O CAVALO E O MENINO - PARTE IV
Com as mãos na cabeça, em uma postura desesperada, o pai ficou algum tempo olhando a estrada por onde o caminhão tinha ido embora. Ele não sabia o que fazer. E ficou daquela maneira, até que o menino caminhou até ele, e segurando a sua mão, perguntou: "E agora, pai?"
Ele olhou para o menino. Uma lágrima descia. Passou a mão na cabeça do filho, que olhava para cima, esperando uma resposta do pai. Após um longo suspiro, o pai tirou o chapéu e limpou a testa com as costas da mão, recolocando o chapéu de volta. "Agora somos só nós três: você, o cavalo e mais eu."

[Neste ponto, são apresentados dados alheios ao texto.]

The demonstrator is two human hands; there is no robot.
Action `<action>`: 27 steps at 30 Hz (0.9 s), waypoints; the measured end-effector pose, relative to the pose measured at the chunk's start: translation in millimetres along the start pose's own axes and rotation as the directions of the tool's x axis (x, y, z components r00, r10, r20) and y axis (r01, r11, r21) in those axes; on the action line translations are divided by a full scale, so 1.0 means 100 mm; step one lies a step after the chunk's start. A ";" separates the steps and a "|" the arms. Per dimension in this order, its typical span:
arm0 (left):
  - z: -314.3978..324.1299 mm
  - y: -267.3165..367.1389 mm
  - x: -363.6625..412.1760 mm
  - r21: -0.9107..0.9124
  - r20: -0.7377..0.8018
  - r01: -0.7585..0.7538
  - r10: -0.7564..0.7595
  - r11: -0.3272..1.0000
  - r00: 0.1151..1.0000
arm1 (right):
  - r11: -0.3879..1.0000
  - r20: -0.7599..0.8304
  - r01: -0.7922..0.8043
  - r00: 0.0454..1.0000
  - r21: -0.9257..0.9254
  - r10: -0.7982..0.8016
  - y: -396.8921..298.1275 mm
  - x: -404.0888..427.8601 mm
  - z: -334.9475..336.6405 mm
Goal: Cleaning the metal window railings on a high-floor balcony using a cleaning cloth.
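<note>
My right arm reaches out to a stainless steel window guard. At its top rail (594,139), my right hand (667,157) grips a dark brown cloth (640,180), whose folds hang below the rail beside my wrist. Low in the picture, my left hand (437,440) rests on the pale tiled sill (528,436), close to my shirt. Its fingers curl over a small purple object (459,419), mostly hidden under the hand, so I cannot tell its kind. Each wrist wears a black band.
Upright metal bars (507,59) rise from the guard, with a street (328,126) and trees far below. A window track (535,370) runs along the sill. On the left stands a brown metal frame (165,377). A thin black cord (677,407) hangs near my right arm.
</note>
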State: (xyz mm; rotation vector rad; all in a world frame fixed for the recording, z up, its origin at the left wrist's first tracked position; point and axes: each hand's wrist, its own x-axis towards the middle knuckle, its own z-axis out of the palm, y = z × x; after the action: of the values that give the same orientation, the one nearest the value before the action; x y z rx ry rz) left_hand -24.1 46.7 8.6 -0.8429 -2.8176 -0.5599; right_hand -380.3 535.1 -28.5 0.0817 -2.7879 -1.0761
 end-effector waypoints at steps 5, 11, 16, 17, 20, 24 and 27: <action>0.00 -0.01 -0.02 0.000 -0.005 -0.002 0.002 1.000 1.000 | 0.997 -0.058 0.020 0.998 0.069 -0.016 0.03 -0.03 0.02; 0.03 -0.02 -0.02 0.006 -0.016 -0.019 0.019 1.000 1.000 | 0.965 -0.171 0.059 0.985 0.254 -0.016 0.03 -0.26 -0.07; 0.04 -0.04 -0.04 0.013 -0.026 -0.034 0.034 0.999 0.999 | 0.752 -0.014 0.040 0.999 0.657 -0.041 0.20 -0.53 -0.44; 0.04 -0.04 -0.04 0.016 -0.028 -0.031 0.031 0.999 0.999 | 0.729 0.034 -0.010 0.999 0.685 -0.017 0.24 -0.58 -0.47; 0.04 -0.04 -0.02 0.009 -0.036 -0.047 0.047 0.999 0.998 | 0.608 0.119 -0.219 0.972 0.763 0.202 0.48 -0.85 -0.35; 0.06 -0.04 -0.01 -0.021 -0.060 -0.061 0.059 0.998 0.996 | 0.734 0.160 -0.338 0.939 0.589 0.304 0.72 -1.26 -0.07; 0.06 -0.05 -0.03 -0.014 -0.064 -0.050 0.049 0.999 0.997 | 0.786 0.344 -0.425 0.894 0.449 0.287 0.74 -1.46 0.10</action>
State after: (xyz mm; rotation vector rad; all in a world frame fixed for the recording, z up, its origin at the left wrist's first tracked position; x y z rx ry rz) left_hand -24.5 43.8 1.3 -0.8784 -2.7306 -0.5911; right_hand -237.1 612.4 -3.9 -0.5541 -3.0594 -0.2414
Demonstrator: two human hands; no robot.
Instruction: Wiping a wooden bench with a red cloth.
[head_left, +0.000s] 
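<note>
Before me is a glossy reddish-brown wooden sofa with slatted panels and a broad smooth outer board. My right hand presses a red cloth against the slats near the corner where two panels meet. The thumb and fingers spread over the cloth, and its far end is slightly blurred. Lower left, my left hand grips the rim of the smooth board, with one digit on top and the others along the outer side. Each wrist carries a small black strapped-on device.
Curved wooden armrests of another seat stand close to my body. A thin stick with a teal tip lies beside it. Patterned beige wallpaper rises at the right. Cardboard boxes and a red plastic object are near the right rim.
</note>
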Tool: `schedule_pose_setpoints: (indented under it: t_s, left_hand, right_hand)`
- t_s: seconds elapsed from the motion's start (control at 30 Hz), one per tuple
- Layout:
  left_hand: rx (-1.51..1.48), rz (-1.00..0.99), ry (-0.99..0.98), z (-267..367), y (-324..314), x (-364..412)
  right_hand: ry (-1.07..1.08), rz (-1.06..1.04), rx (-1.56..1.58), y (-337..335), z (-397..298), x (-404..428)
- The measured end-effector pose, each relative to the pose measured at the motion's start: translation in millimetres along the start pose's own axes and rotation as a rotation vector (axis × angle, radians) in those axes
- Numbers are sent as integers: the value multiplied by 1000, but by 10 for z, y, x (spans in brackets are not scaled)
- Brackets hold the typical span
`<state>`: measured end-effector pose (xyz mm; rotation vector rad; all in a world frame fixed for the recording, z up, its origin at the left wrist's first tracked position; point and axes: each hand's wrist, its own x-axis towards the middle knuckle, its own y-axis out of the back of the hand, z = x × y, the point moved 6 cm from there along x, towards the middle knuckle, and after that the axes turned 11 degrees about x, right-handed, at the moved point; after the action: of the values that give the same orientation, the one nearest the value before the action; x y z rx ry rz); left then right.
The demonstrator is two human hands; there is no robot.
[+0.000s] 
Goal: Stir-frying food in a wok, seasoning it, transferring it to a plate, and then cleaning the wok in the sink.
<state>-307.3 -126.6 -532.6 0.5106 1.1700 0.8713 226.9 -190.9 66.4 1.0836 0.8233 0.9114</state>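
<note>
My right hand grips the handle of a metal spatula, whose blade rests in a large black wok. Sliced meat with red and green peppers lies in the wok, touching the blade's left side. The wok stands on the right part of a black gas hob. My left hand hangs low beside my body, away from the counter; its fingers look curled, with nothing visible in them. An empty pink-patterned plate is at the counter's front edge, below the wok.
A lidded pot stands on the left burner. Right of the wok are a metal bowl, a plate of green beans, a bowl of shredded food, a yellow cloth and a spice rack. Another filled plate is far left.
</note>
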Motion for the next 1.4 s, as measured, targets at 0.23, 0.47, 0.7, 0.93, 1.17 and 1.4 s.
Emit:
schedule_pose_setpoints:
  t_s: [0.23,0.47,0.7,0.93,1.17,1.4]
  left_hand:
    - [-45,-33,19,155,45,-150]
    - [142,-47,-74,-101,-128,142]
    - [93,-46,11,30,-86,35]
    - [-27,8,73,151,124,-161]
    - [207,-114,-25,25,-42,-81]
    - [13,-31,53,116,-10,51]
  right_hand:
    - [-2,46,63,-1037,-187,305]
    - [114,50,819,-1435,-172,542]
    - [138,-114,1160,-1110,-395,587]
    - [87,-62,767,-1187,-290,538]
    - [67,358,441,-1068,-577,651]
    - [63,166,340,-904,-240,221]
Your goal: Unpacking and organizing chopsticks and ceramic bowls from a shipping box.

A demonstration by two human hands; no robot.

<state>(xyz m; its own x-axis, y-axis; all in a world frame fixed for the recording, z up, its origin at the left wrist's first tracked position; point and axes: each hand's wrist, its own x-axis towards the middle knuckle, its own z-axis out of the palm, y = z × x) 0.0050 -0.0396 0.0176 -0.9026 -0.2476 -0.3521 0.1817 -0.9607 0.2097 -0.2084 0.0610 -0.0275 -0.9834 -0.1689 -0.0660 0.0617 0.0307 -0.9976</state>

Voltamos para casa caminhando devagar, e lá chegando, o pai pegou um saco onde tinha guardado comida para a viagem - ainda bem que Corisco não se lembrou de carregá-lo! Tinha carne-seca, mandioca , pão duro, alguns sacos de arroz cru, farinha, umas poucas laranjas, alguns litros de água. Depois, foi até o celeiro e pegou um saco grande de ração para cavalos - o último. Arrumou aquilo tudo nas minhas costas, e nós partimos daquela cidade fantasma. Seguimos a mesma direção por onde o caminhão tinha ido, o menino puxando-me pelo cabresto e o pai seguindo logo atrás. Nós andávamos devagar, pois precisávamos economizar nossas forças. O caminho era longo. Talvez levássemos muitos dias para chegar até a próxima vila, onde - segundo ouvi das conversas entre pai e filho - as condições eram melhores. Quem sabe, o pai e Pedrinho arranjassem algum trabalho. Mas o sonho do pai era ir para o sul, para alguma cidade grande onde houvesse água e comida abundantes, escola para o menino e emprego para ele.
Ninguém tocou mais no nome de Corisco, mas eu sabia que ele tornara-se uma dor em seus corações. Uma lembrança triste, uma mágoa desesperada - e inesperada - que eles carregariam e que pesaria em seus ombros durante aquela viagem e pelo resto de suas vidas, principalmente, para o pai. Mesmo assim, o pai tentava até sorrir, para alegrar um pouco o filho. Contava histórias do tempo e que a mãe vivia, quando, em volta de uma fogueira, nós acampávamos na beira do caminho, sob um céu crivado de estrelas. Os olhos do menino brilhavam. E o menino contava ao pai as histórias bonitas que ele inventava para nós dois. Falava dos castelos e princesas, dragões e reis, colinas verdejantes e bosques maravilhosos onde vivíamos. O pai ficava encantado ouvindo o menino, igualzinho as crianças da vila. No fim, sempre dizia: "Você tem jeito para contar histórias, Pedrinhos. Fala tão bonito!" E eram aquelas histórias que os dois contavam que reabasteciam as nossas esperanças... mas conforme os dias nasciam e iam esquentando, e a água e a comida tornando-se mais escassas, as esperanças iam diminuindo. Meu peso ia ficando cada vez mais leve, o coração, mais pesado, e a estrada, cada vez mais longa.
Logo, os dois passaram a alimentar-se dos meus grãos de ração. Levavam à boca os pedaços secos e, para eles, sem qualquer sabor. Minha porção diária reduziu-se ao que cabia em uma palma de mão. Todos estávamos perdendo peso. A pele do menino tornou-se ressecada e muito queimada, feia como a do irmão. O pai envelheceu muito naqueles poucos dias.
Certa noite, enquanto os dois estavam sentados diante da fogueira, famintos, sedentos e desanimados, passou uma estrela cadente. Tão grande ela era, que fez um chiado ao cruzar o céu. O menino levantou-se, apontando-a, e dizendo que era um sinal. Quem sabe, não fosse a menina morta dizendo que ficaria tudo bem? O pai tentou sorrir, mas seu sorriso era só uma careta de tristeza.
A água restante estava toda dentro de uma garrafa de plástico; "Apenas um litro," eu ouvi o menino dizer ao pai. Um dia, olhei para cima e vi uns pássaros negros voando logo acima de nossas cabeças. Já tinha visto aquelas aves muitas vezes, e sabia o que elas significavam, pois elas só pousavam onde havia morte. O pai sacudiu o chapéu, tentando espantá-las para longe. O menino gritou de medo, abraçando-se ao meu pescoço. Em volta de nós, apenas terra seca e rachada, e algumas árvores mortas. Acima, os pássaros negros e o sol escaldante, pendurados como um arremedo zombeteiro da vida, em um céu tão azul que doía os olhos.